WHAT TO WORK ON
Retype the entries exactly. Include every line.

___

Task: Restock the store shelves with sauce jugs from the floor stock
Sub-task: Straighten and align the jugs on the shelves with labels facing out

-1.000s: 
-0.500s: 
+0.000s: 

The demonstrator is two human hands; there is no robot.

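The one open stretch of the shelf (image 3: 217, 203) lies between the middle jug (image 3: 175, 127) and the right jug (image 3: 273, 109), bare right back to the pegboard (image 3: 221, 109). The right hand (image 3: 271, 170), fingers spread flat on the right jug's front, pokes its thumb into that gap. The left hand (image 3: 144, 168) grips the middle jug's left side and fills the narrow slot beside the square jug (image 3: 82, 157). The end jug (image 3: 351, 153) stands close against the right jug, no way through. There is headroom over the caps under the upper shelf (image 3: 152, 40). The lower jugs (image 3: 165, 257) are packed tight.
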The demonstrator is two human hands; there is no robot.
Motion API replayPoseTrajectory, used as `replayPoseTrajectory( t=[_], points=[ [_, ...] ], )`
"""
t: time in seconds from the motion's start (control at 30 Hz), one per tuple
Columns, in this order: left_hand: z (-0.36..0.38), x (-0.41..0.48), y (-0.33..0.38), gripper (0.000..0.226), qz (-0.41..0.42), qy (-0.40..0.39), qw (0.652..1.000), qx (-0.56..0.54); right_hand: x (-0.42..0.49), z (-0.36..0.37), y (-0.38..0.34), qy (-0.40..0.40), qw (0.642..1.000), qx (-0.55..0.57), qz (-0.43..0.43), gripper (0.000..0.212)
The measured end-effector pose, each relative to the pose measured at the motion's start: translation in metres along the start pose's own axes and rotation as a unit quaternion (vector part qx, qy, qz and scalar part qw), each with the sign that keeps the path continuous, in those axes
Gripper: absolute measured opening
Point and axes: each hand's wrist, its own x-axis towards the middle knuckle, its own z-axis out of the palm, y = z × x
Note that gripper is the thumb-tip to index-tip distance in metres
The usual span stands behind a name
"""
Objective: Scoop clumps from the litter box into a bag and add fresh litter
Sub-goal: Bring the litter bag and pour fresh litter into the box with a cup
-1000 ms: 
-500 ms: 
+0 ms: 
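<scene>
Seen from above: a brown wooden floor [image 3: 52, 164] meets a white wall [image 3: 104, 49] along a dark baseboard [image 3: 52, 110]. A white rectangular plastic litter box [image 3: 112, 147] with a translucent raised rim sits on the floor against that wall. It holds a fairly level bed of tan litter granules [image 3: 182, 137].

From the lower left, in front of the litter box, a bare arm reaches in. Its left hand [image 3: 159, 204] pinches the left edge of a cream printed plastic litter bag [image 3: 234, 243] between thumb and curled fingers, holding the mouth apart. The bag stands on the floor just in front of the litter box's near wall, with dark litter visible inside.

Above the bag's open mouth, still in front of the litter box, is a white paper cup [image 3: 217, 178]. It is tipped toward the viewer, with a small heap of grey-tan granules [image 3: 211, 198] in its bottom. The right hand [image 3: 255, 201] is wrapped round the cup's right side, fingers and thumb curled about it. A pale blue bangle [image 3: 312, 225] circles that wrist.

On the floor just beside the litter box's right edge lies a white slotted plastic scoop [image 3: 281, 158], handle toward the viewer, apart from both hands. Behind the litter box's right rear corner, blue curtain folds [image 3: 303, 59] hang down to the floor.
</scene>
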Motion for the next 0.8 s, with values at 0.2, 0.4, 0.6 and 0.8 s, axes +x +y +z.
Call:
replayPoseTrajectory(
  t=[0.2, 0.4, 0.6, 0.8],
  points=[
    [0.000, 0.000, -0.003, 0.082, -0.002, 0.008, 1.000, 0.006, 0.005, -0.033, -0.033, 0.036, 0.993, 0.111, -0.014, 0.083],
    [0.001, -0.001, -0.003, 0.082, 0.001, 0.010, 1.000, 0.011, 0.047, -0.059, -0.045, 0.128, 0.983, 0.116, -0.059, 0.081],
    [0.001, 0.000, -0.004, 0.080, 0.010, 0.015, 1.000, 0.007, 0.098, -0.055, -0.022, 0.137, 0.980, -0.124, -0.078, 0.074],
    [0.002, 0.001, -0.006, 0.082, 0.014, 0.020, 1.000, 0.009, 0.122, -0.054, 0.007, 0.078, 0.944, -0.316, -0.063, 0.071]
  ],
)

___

TASK RESULT
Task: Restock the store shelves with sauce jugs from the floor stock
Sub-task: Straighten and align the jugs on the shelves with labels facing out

-1.000s: 
-0.500s: 
+0.000s: 

The demonstrator is two human hands; there is no robot.

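The one open stretch of the shelf (image 3: 217, 203) lies between the middle jug (image 3: 175, 127) and the right jug (image 3: 273, 109), bare right back to the pegboard (image 3: 221, 109). The right hand (image 3: 271, 170), fingers spread flat on the right jug's front, pokes its thumb into that gap. The left hand (image 3: 144, 168) grips the middle jug's left side and fills the narrow slot beside the square jug (image 3: 82, 157). The end jug (image 3: 351, 153) stands close against the right jug, no way through. There is headroom over the caps under the upper shelf (image 3: 152, 40). The lower jugs (image 3: 165, 257) are packed tight.
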The demonstrator is two human hands; there is no robot.
Motion API replayPoseTrajectory, used as `replayPoseTrajectory( t=[_], points=[ [_, ...] ], )`
"""
t: time in seconds from the motion's start (control at 30 Hz), one per tuple
Columns, in this order: left_hand: z (-0.36..0.38), x (-0.41..0.48), y (-0.33..0.38), gripper (0.000..0.226), qz (-0.41..0.42), qy (-0.40..0.39), qw (0.652..1.000), qx (-0.56..0.54); right_hand: x (-0.42..0.49), z (-0.36..0.37), y (-0.38..0.34), qy (-0.40..0.40), qw (0.642..1.000), qx (-0.55..0.57), qz (-0.43..0.43), gripper (0.000..0.212)
The measured end-effector pose, each relative to the pose measured at the motion's start: translation in metres along the start pose's own axes and rotation as a unit quaternion (vector part qx, qy, qz and scalar part qw), each with the sign that keeps the path continuous, in those axes
Gripper: absolute measured opening
Point and axes: each hand's wrist, its own x-axis towards the middle knuckle, its own z-axis out of the palm, y = z × x
Note that gripper is the thumb-tip to index-tip distance in metres
The usual span stands behind a name
"""
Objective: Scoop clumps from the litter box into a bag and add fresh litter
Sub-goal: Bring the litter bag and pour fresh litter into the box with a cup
-1000 ms: 
-500 ms: 
+0 ms: 
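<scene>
Seen from above: a brown wooden floor [image 3: 52, 164] meets a white wall [image 3: 104, 49] along a dark baseboard [image 3: 52, 110]. A white rectangular plastic litter box [image 3: 112, 147] with a translucent raised rim sits on the floor against that wall. It holds a fairly level bed of tan litter granules [image 3: 182, 137].

From the lower left, in front of the litter box, a bare arm reaches in. Its left hand [image 3: 159, 204] pinches the left edge of a cream printed plastic litter bag [image 3: 234, 243] between thumb and curled fingers, holding the mouth apart. The bag stands on the floor just in front of the litter box's near wall, with dark litter visible inside.

Above the bag's open mouth, still in front of the litter box, is a white paper cup [image 3: 217, 178]. It is tipped toward the viewer, with a small heap of grey-tan granules [image 3: 211, 198] in its bottom. The right hand [image 3: 255, 201] is wrapped round the cup's right side, fingers and thumb curled about it. A pale blue bangle [image 3: 312, 225] circles that wrist.

On the floor just beside the litter box's right edge lies a white slotted plastic scoop [image 3: 281, 158], handle toward the viewer, apart from both hands. Behind the litter box's right rear corner, blue curtain folds [image 3: 303, 59] hang down to the floor.
</scene>
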Motion for the next 0.8 s, with values at 0.2, 0.4, 0.6 and 0.8 s, axes +x +y +z.
Call:
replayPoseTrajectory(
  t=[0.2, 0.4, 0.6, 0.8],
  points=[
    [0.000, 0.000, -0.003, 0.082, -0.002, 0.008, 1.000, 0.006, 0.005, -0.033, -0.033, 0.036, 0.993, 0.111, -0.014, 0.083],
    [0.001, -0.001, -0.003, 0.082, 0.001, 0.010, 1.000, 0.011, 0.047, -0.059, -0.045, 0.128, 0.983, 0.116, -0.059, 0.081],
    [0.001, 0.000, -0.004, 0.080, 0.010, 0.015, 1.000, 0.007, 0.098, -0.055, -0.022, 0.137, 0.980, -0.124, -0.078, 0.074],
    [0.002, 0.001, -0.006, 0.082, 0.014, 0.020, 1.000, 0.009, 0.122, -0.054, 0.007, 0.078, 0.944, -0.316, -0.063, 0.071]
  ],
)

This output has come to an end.